## REQUIREMENT
Quote the data below in full, please, without altering anything.

(Records contained in a dataset)

Start of Block

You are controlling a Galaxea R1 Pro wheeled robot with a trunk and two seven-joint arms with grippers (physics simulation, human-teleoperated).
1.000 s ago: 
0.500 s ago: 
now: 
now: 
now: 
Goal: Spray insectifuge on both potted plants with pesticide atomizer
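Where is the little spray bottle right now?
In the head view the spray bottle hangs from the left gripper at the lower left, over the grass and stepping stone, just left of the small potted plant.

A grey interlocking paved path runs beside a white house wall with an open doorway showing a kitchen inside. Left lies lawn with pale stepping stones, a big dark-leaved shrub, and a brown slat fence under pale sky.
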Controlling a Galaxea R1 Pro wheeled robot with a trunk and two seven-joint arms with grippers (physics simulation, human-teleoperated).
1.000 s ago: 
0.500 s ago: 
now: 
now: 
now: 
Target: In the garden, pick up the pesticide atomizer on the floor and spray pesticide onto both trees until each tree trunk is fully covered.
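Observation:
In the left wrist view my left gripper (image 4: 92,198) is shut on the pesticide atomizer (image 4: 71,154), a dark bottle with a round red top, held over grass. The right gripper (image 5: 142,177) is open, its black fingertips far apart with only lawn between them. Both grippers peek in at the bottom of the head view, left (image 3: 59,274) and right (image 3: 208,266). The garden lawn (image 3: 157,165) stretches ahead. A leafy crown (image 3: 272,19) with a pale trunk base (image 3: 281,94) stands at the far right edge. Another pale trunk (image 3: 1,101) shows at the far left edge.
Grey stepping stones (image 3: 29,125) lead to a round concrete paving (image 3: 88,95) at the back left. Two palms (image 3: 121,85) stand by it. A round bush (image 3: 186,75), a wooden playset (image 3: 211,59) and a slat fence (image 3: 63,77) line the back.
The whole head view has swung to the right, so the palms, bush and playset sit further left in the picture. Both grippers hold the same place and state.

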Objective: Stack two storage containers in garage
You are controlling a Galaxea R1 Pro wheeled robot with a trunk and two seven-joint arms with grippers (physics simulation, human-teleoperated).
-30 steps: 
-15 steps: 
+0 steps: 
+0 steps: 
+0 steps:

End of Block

## SOLUTION FOR THIS TASK
You are controlling a Galaxea R1 Pro wheeled robot with a trunk and two seven-joint arms with grippers (physics simulation, human-teleoperated).
1.000 s ago: 
0.500 s ago: 
now: 
now: 
now: 
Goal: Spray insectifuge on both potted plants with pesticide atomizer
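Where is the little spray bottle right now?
In the head view the spray bottle hangs from the left gripper at the lower left, over the grass and stepping stone, just left of the small potted plant.

A grey interlocking paved path runs beside a white house wall with an open doorway showing a kitchen inside. Left lies lawn with pale stepping stones, a big dark-leaved shrub, and a brown slat fence under pale sky.
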Controlling a Galaxea R1 Pro wheeled robot with a trunk and two seven-joint arms with grippers (physics simulation, human-teleoperated).
1.000 s ago: 
0.500 s ago: 
now: 
now: 
now: 
Target: In the garden, pick up the pesticide atomizer on the floor and spray pesticide onto both trees until each tree trunk is fully covered.
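Observation:
In the left wrist view my left gripper (image 4: 92,198) is shut on the pesticide atomizer (image 4: 71,154), a dark bottle with a round red top, held over grass. The right gripper (image 5: 142,177) is open, its black fingertips far apart with only lawn between them. Both grippers peek in at the bottom of the head view, left (image 3: 59,274) and right (image 3: 208,266). The garden lawn (image 3: 157,165) stretches ahead. A leafy crown (image 3: 272,19) with a pale trunk base (image 3: 281,94) stands at the far right edge. Another pale trunk (image 3: 1,101) shows at the far left edge.
Grey stepping stones (image 3: 29,125) lead to a round concrete paving (image 3: 88,95) at the back left. Two palms (image 3: 121,85) stand by it. A round bush (image 3: 186,75), a wooden playset (image 3: 211,59) and a slat fence (image 3: 63,77) line the back.
The whole head view has swung to the right, so the palms, bush and playset sit further left in the picture. Both grippers hold the same place and state.
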
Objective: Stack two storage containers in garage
You are controlling a Galaxea R1 Pro wheeled robot with a trunk and two seven-joint arms with grippers (physics simulation, human-teleoperated).
-30 steps: 
-15 steps: 
+0 steps: 
+0 steps: 
+0 steps:

With that, the answer is done.